Letter from the President

By Brian Calley

The state’s Marijuana Regulatory Agency has proposed new licensing rules for the industry, and it’s a real racket. The leadership of the state agency charged with regulating the marijuana industry slipped a provision into their rules proposal that requires all applicants for a marijuana license to enter into an agreement with a labor union to even be considered for a license. The problem is that no such requirement exists in the law. It was conjured out of thin air and is therefore illegal.

I don’t use the term “racket” loosely. Make no mistake; it is a shakedown of this burgeoning industry. In the proposed rule set, the requirement is for each applicant to secure a “Labor Peace Agreement” with a labor union. It’s defined just like it sounds. Marijuana businesses (most of which are small business) would have to sign agreements with unions to protect them from strikes, pickets, labor stoppages and other economic interference.

If you make an agreement with a union, you get peace. If you don’t, no peace. In a recent legislative hearing, Senator Nesbit compared the “Labor Peace Agreement” requirement to organized crime forcing small businesses to pay them for protection. And he’s right. That’s exactly what this is: a threat. Pay up or you’re out of business.

What makes this dishonest and underhanded scheme even worse is that they are exploiting an industry that is easy to take advantage of. None of them can operate without a license granted by the state. Applicants are scared to speak up – and for good reason.

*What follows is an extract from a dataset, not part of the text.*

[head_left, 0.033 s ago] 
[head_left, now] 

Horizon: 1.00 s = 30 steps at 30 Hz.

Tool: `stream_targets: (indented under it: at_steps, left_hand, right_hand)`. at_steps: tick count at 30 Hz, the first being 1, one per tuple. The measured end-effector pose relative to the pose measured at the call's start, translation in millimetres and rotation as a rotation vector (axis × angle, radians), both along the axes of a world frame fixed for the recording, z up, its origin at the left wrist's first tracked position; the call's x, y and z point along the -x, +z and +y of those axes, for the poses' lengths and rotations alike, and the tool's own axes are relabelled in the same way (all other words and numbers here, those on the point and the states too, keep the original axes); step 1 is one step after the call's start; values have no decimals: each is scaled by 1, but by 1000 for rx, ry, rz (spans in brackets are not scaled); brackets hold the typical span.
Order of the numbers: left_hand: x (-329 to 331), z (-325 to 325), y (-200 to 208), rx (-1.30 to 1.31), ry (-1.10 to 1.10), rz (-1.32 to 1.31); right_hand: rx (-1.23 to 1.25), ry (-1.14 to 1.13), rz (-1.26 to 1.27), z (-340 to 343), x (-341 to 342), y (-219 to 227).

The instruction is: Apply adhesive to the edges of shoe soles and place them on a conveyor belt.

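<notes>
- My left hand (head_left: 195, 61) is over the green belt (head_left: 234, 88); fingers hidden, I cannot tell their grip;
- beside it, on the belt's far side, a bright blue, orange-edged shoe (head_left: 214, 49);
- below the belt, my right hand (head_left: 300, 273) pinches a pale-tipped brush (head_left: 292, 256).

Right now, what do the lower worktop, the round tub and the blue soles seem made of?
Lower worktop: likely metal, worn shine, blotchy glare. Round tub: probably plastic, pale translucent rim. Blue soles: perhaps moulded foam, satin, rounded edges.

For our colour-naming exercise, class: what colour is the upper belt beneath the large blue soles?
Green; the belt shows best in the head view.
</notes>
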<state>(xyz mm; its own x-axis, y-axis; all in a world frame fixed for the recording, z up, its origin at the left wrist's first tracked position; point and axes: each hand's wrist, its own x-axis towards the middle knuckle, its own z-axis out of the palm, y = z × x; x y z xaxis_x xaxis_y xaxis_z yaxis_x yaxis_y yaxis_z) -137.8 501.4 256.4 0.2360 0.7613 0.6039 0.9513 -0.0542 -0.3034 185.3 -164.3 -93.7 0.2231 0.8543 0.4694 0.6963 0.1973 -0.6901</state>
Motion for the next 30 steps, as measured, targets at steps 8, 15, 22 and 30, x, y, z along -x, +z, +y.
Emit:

Recent and sudden inventory rule changes that favor recreational marijuana over medicinal marijuana were made without process or transparency. I think we can now say that the Marijuana Regulatory Agency is the least transparent department in state government. There are many big winners and big losers in the inventory rule change. But why would the state favor recreational users over medicinal users? Those in the marijuana business are right to be afraid of this agency and its willingness to move against the public interest.

Many organizations in the greater business community are coming together to express strong opposition to this illegal scheme being perpetrated by the state. We have become increasingly concerned with the aggressive overutilization of unilateral executive action through administrative rule making. It bypasses the more transparent and appropriate lawmaking process.

The inability to move an agenda through the legislature is no excuse to bypass the constitutional process. If the administration wants to add a requirement for “Labor Peace Agreements” to licenses, let them seek it through a change in law, not an illegal and immoral shakedown of vulnerable small businesses.

And if you think this is just a marijuana industry issue, think again.

Michigan licenses many types of businesses and professionals. If the administration is able to get away with this, what’s to stop them from doing the same for all business licenses? This is an important issue for the marijuana industry, but also critical for nearly all businesses who could fall victim to the arbitrary whims of bureaucratic rule making.